In the battle of the ketamine-like antidepressants Allergan had pitched rapastinel as an agent with a more benign safety profile than Johnson & Johnson’s just-approved Spravato. However, unlike Spravato, there is no sign that Allergan’s candidate actually works.
The failure of three phase III trials of rapastinel yesterday might not be a disaster in itself, but it highlights the thinness of Allergan’s late-stage pipeline. The group’s chief executive, Brent Saunders, has faced criticism in recent weeks, and he could now come under more pressure to strike a big deal – or leave the company.
|Allergan's late-stage pipeline highlights|
|Project||Indication||2024e sales ($m)||Note|
|Ubrogepant||Acute migraine||425||FDA filing due Q1 2019|
|Rapastinel||Depression||359||Failed 3 ph III trials|
|Atogepant||Migraine prevention||297||Ph III trial in chronic migraine to start H1 2019|
|Bimatoprost SR||Glaucoma||206||FDA filing due H2 2019|
|Abicipar||Wet AMD||178||Ph III Maple trial of new formulation due H1 2019|
|Cenicriviroc||Nash||28||Ph III Aurora trial due to complete 2020|
Activist shareholders have long been agitating for change at Allergan, and the latest failure will only provide more ammunition to those who want to split the roles of chairman and chief exec amid dissatisfaction with the group's acquisition strategy, and with its stock hovering around a five-year low.

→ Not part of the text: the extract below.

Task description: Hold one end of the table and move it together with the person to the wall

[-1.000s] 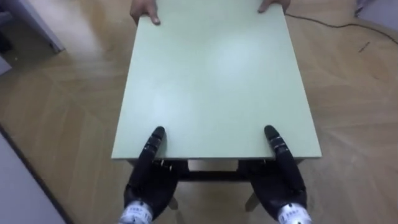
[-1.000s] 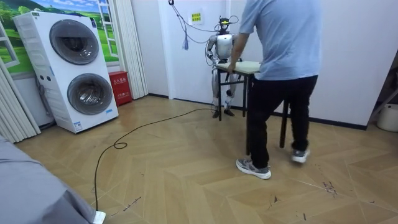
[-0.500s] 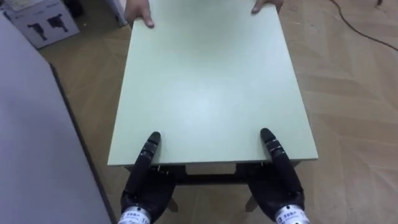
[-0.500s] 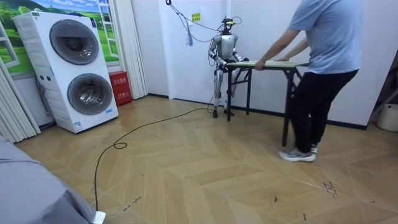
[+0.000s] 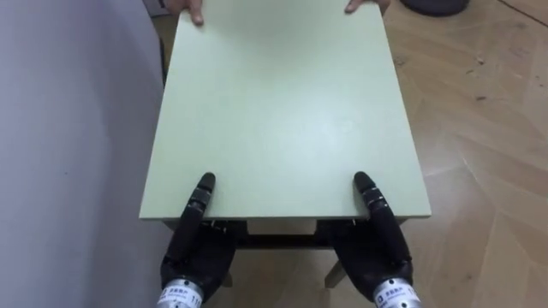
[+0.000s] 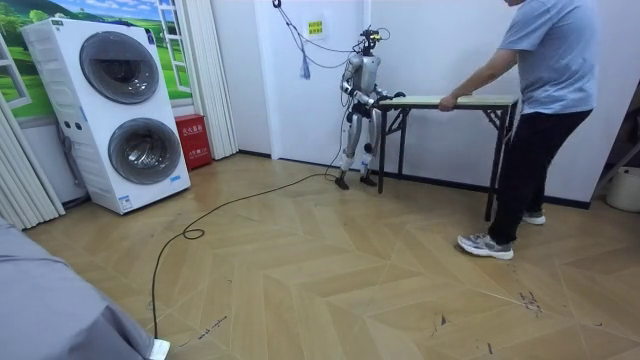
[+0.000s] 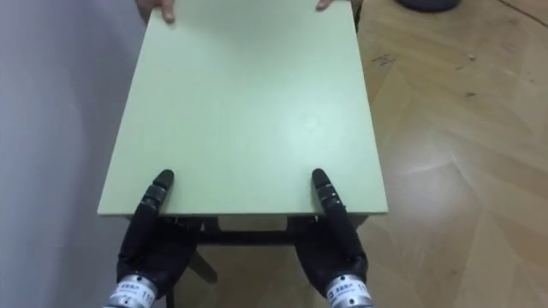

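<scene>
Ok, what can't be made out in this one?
Eye views: the table hides the grip of the left hand and right hand beneath its near edge.
Eye views: the top edge cuts off the person's hands at the far end.
Room view: left hand and right hand are too small.

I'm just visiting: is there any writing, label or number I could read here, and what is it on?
On the yellow sign on the wall: print too small to read.
On the red box on the floor: characters too small to read.
On the wrist labels of the left robot hand and right robot hand: blurred, unreadable.
On the table: no writing on its top.
</scene>
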You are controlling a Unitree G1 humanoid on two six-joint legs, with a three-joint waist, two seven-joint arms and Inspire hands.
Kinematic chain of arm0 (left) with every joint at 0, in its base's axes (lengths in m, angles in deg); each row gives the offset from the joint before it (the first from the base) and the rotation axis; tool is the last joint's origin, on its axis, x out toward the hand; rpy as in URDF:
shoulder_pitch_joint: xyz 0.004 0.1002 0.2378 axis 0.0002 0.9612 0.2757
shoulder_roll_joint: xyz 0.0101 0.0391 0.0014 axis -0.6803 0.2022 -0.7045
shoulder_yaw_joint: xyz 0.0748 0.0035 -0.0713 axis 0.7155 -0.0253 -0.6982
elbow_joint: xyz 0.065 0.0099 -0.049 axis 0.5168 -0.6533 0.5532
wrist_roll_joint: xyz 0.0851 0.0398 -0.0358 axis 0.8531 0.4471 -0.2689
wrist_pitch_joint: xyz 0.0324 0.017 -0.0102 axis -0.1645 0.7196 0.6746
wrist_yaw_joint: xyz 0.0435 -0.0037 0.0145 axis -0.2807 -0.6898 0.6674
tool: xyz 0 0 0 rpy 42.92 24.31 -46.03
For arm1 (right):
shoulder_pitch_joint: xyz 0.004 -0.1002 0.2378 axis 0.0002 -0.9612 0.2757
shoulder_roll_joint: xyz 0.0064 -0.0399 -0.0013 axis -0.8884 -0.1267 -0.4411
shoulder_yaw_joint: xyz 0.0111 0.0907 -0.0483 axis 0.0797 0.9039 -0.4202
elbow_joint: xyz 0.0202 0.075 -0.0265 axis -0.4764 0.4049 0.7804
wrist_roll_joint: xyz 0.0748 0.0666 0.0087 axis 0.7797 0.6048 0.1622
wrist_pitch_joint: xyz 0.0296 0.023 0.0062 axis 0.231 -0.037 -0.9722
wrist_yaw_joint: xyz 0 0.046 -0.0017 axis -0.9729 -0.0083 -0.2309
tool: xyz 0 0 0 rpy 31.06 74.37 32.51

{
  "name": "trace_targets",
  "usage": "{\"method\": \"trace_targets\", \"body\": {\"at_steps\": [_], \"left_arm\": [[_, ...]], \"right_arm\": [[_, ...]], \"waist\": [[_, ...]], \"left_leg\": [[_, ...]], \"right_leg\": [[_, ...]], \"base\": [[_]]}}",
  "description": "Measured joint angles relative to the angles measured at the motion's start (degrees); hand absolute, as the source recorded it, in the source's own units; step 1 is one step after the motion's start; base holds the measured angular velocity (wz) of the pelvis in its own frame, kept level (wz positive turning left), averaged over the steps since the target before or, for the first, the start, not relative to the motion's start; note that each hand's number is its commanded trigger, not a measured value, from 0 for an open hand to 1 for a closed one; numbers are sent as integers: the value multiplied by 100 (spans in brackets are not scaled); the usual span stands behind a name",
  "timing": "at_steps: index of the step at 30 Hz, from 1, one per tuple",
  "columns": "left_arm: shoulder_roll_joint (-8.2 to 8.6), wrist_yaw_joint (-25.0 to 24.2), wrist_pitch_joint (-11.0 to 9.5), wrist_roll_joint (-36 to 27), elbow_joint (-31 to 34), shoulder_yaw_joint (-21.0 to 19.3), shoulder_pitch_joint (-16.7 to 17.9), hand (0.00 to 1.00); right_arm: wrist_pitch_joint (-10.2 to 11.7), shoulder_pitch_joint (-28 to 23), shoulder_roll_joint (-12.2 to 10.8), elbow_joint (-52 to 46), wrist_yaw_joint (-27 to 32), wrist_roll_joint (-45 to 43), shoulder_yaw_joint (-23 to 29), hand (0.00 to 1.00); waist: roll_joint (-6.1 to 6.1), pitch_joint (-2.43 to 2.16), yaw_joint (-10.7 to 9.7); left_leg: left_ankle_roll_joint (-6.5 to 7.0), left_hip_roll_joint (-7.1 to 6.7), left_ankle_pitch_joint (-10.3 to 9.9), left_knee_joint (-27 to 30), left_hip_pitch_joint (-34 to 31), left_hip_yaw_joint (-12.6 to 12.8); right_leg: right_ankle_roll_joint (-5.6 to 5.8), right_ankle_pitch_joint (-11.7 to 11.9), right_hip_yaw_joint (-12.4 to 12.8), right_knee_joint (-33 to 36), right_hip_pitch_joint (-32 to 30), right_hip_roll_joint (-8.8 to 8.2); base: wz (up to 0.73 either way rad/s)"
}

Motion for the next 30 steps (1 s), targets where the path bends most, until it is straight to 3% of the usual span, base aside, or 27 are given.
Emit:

Both positions are held by Mr Saunders, who has resisted calls for such a separation, at least until he is ready to throw in the towel.

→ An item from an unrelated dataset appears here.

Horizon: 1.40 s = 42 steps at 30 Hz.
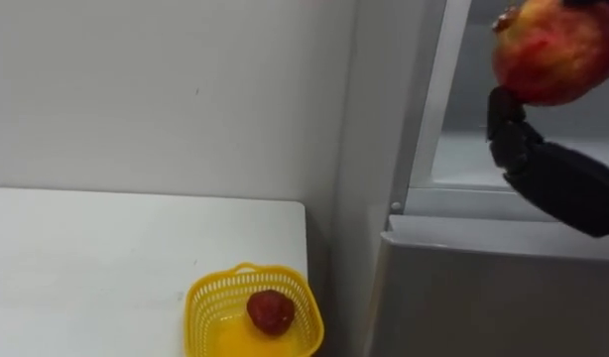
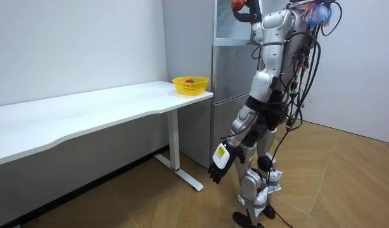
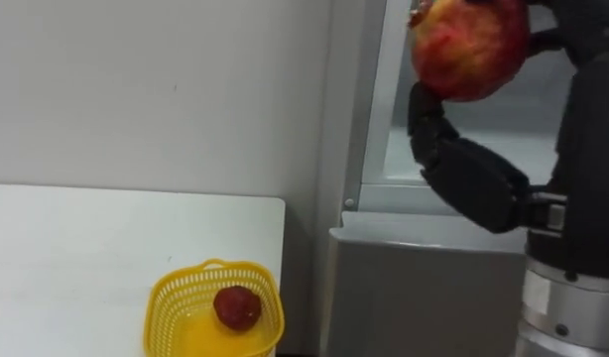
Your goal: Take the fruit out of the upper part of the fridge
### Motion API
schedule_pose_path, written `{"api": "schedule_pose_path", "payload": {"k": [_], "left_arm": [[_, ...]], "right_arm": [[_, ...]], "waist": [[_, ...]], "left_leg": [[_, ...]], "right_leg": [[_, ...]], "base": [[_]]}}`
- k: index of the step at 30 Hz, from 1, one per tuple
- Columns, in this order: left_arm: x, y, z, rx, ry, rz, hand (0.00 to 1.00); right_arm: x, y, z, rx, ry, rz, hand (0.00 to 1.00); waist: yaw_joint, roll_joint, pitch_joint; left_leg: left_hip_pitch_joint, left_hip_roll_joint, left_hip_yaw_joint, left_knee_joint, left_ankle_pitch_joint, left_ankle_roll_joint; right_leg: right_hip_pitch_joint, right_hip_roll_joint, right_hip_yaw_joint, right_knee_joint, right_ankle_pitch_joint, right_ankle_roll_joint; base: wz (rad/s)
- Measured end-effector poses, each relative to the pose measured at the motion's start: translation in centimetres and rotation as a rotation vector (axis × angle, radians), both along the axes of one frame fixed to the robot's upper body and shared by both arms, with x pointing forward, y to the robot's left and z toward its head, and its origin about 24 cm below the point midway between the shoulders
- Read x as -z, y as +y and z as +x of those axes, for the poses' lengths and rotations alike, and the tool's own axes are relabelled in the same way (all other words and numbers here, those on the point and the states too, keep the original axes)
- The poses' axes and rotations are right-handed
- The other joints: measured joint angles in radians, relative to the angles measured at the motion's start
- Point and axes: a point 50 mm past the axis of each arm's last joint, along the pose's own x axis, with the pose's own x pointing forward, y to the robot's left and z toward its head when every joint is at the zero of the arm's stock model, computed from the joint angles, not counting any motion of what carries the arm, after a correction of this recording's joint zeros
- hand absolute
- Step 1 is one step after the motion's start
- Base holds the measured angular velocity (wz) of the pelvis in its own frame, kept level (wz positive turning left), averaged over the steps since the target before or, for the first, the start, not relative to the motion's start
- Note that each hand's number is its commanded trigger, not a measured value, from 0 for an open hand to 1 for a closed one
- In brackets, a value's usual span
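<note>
Room view: the robot is standing right up against the grey fridge [image 2: 229, 95], which is sitting just beside the end of the long white table [image 2: 87, 117]. It is reaching its right arm high to the upper compartment [image 1: 463, 159], which is standing open above the closed lower door. Its left hand [image 2: 220, 166] is hanging down by its thigh, fingers dangling loose as far as I can make out from here. The yellow basket [image 1: 210, 297] is resting on the table corner nearest the fridge. The right hand [image 1: 552, 174] is gripping a red and yellow fruit [image 1: 554, 52], thumb beneath and fingers curling over the top, holding it up in front of the open compartment. A smaller dark red fruit [image 1: 271, 311] is lying in the basket.
</note>
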Motion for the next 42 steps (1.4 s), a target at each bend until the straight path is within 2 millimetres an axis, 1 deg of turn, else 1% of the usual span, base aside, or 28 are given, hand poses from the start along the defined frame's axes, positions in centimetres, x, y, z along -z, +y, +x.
{"api": "schedule_pose_path", "payload": {"k": [2,4,6,7,10,12,16,20,27,29,30,32,34,35,37,39,40,42], "left_arm": [[0.1,-0.1,0.2,0.005,0.005,-0.003,0.00],[0.1,-0.2,0.3,0.017,0.009,-0.007,0.00],[0.1,-0.3,0.5,0.031,0.006,-0.012,0.00],[0.1,-0.4,0.7,0.038,0.003,-0.019,0.00],[0.1,-0.5,1.0,0.045,0.000,-0.030,0.00],[0.1,-0.6,1.2,0.054,-0.002,-0.031,0.00],[0.2,-0.6,1.2,0.064,0.000,-0.034,0.00],[0.1,-0.7,1.3,0.077,-0.007,-0.043,0.00],[0.1,-0.9,2.0,0.101,-0.025,-0.062,0.00],[0.1,-0.8,2.0,0.103,-0.022,-0.063,0.00],[0.1,-0.9,2.0,0.119,-0.016,-0.063,0.00],[0.2,-1.0,1.9,0.120,-0.006,-0.074,0.00],[0.3,-1.3,1.8,0.120,0.008,-0.092,0.00],[0.3,-1.3,1.8,0.120,0.012,-0.095,0.00],[0.3,-1.3,1.5,0.115,0.029,-0.099,0.00],[0.3,-1.2,1.5,0.112,0.034,-0.100,0.00],[0.3,-1.2,1.5,0.111,0.035,-0.099,0.00],[0.3,-1.3,1.6,0.112,0.031,-0.099,0.00]], "right_arm": [[0.3,0.5,0.1,-0.012,0.022,-0.031,1.00],[0.7,1.3,0.2,-0.035,0.049,-0.072,1.00],[0.9,1.8,0.2,-0.050,0.060,-0.109,1.00],[1.1,2.2,0.2,-0.066,0.069,-0.127,1.00],[1.5,3.2,0.3,-0.107,0.097,-0.120,1.00],[1.9,3.8,0.3,-0.142,0.125,-0.136,1.00],[2.5,5.1,0.3,-0.211,0.187,-0.194,1.00],[2.7,5.6,0.3,-0.228,0.204,-0.231,1.00],[3.2,6.7,0.0,-0.261,0.215,-0.324,1.00],[3.3,6.9,0.1,-0.267,0.220,-0.331,1.00],[3.4,7.1,0.2,-0.275,0.227,-0.335,1.00],[3.9,7.4,0.3,-0.286,0.248,-0.343,1.00],[4.8,7.6,0.9,-0.276,0.300,-0.353,1.00],[5.1,7.6,1.0,-0.273,0.317,-0.358,1.00],[6.2,7.8,1.7,-0.264,0.391,-0.371,1.00],[7.0,7.7,2.1,-0.234,0.434,-0.396,1.00],[7.5,7.6,2.4,-0.221,0.459,-0.412,1.00],[8.1,7.4,2.7,-0.199,0.491,-0.426,1.00]], "waist": [[0.002,-0.007,-0.0004],[0.024,-0.013,0.0013],[0.028,-0.020,0.0014],[0.036,-0.023,0.0016],[0.052,-0.024,0.0015],[0.054,-0.022,0.0028],[0.055,-0.019,0.0042],[0.058,-0.016,0.0058],[0.100,-0.019,0.0056],[0.106,-0.023,0.0079],[0.106,-0.026,0.0109],[0.118,-0.029,0.0126],[0.134,-0.032,0.0133],[0.137,-0.032,0.0138],[0.138,-0.034,0.0145],[0.141,-0.032,0.0152],[0.151,-0.030,0.0165],[0.160,-0.026,0.0194]], "left_leg": [[0.001,0.000,0.002,-0.002,0.000,0.000],[0.014,0.002,0.012,-0.011,0.000,-0.001],[0.014,0.002,0.012,-0.012,0.000,-0.001],[0.014,0.002,0.011,-0.011,0.000,-0.001],[0.013,0.002,0.005,-0.010,0.000,0.000],[0.011,0.001,-0.001,-0.012,0.000,0.000],[-0.002,0.001,-0.007,-0.015,0.000,0.000],[-0.004,0.000,-0.008,-0.012,0.000,0.000],[-0.004,0.000,-0.009,-0.014,0.000,0.000],[-0.003,-0.001,-0.014,-0.012,0.000,0.000],[-0.004,-0.001,-0.019,-0.011,0.000,0.000],[-0.005,-0.002,-0.020,-0.010,0.000,0.000],[-0.005,-0.003,-0.022,-0.008,0.000,0.000],[-0.005,-0.003,-0.023,-0.007,0.000,0.000],[-0.011,-0.005,-0.034,0.001,-0.001,0.001],[-0.018,-0.005,-0.038,0.009,-0.001,0.002],[-0.022,-0.005,-0.038,0.011,-0.002,0.002],[-0.024,-0.005,-0.038,0.012,-0.002,0.002]], "right_leg": [[0.000,0.000,0.002,0.000,0.000,0.000],[0.004,0.004,0.017,-0.003,0.000,0.000],[0.005,0.004,0.018,-0.004,0.000,0.000],[0.004,0.005,0.019,-0.005,0.000,0.000],[0.004,0.004,0.011,-0.004,0.001,0.000],[0.002,0.002,0.000,-0.002,0.001,0.000],[-0.007,0.002,-0.003,-0.002,0.001,0.000],[-0.009,0.000,-0.006,0.001,0.001,0.000],[-0.007,-0.001,-0.007,0.001,0.001,0.000],[-0.003,-0.001,-0.013,0.001,0.001,0.001],[-0.002,-0.002,-0.016,0.000,0.001,0.001],[-0.002,-0.002,-0.016,0.000,0.001,0.001],[-0.001,-0.003,-0.016,0.001,0.001,0.001],[-0.001,-0.003,-0.017,0.001,0.001,0.001],[0.002,-0.004,-0.027,0.000,0.001,0.001],[0.001,-0.005,-0.030,-0.001,0.000,0.001],[-0.002,-0.005,-0.029,0.000,0.000,0.001],[-0.004,-0.005,-0.029,0.000,0.001,0.001]], "base": [[-0.05],[-0.17],[-0.04],[0.00],[0.03],[0.10],[0.03],[0.00],[0.00],[0.07],[0.07],[0.02],[0.00],[0.06],[0.14],[0.10],[0.00],[0.00]]}}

Rapastinel, which Allergan gained through its $560m acquisition of Naurex in 2015, is hardly a glowing example of Mr Saunder's deal-making skills. It does not look like anything can be salvaged from the three phase III studies – RAP-MD-01, RAP-MD-02 and RAP-MD-03 – that had evaluated rapastinel on top of standard antidepressants in patients with a partial response to the existing drugs.
Allergan did not give many details, but said all three trials failed to show a benefit with the NMDA modulator versus placebo on the primary endpoint, change in Montgomery-Asberg depression rating scale at three weeks, as well as flunking key secondary endpoints.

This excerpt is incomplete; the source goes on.